Open source can be tricky at times for cybersecurity-related incidents. How can CIOs and CISOs overcome security challenges when dealing with Open Source platforms?
In my opinion, open source actually makes that easier because the code base is transparent. Just because proprietary software is hidden, doesn’t make it less vulnerable. The only difference is that potential problems are more immediately visible to everybody, but I see that more as an advantage than a disadvantage. If there is a problem in the code, the community tends to spot that fairly quickly.
You work with some of the biggest brands in the world. Could you please highlight your experience in empowering these organizations with high-quality data science-as-a-service?
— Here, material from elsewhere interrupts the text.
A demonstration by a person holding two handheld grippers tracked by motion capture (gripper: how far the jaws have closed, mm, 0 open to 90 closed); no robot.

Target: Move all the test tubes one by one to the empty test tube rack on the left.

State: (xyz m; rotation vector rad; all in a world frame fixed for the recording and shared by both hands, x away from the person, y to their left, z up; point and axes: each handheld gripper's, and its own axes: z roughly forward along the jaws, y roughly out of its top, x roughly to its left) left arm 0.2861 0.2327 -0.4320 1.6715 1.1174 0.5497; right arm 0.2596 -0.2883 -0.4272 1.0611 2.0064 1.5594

We are not yet really providing our software as a service. We are beginning to, but the majority of our customers use KNIME on-premise. Also, if data science consulting services are required, we usually involve partners – in a nutshell: we provide the (data science) lego. Our customers build specific solutions with that “lego” (sometimes with the help of a partner). What we do provide as a service is a community data science workflow hub where we share with the community data science best practices and blueprints.
What has changed in the data science landscape since the launch of ChatGPT? How are you turning the throttle on Generative AI developments at KNIME?
The need to creatively find new insights in data will not be addressed by ChatGPT and similar technologies. However, the tools for doing that will benefit greatly. With our new release, our users can go both ways. We will add an integration of those technologies into KNIME so they can be used as part of a KNIME workflow. We are also adding a chat assistant that makes workflow building a lot easier.
Your advice to the data science teams on what’s the best approach to get started with the technology adoption?
I may be a tad biased, but even if you are already a programmer (and especially if you aren’t), start with a low-code platform so you can focus from day 1 on actually doing data science. With this, you don’t waste time learning how to stitch together different libraries/technologies. Data Science, if done properly, is complex enough, make sure you focus on learning what those methods do and not how they are doing it.
Your predictions on the future of data science for Edge and Quantum Computing domains:
We are already seeing the future of data science on the edge – lots of our users are deploying created models to devices.
As for Quantum Computing – while it’s not my area of expertise, I could see some of the more cumbersome data science model searches being solved almost instantaneously but that’s the obvious one. However, since data science is often about finding the unexpected, I am not sure I see how quantum effects can help.
Do you have an AI roadmap in place at KNIME—what does it look like?
We tend to provide integrations for all relevant technologies into KNIME. We did that during the big data hype, we have done that with a lot of the relevant deep learning environments (first DL4J, later Tensorflow, and Keras), and we are now doing this with the LLMs and other developments. I am not sure I dare to predict what this will look like in 2-3 years, but I foresee more of an augmentation than a replacement: both on the actual data science toolbox and also on the way people build data science applications and services.
- Burn the midnight candle or soak in the sun?
- I am a sun guy.
- Coffee, or Tea?
- And both with milk 🙂
- Your favorite KNIME offering that you want everyone to know about?
- The Parallel Chunker Node Pair. I think that’s the last piece of tech that still has code written by me. I hope…
- First memorable experience in your career as a technology leader?
- When the head of the IT department showed up in my cubicle 5 minutes after I sent them an email from root@…com (it was a large, large tech company – and yes, that was 20+ years ago).
- One thing you remember about your employee (s):
- Smart & No-BS. A great bunch of people!
- Most useful app that you currently use:
- Pokemon Go. It keeps me walking every day…
Thank you, Michael! That was fun and we hope to see you back on cioinfluence.com soon.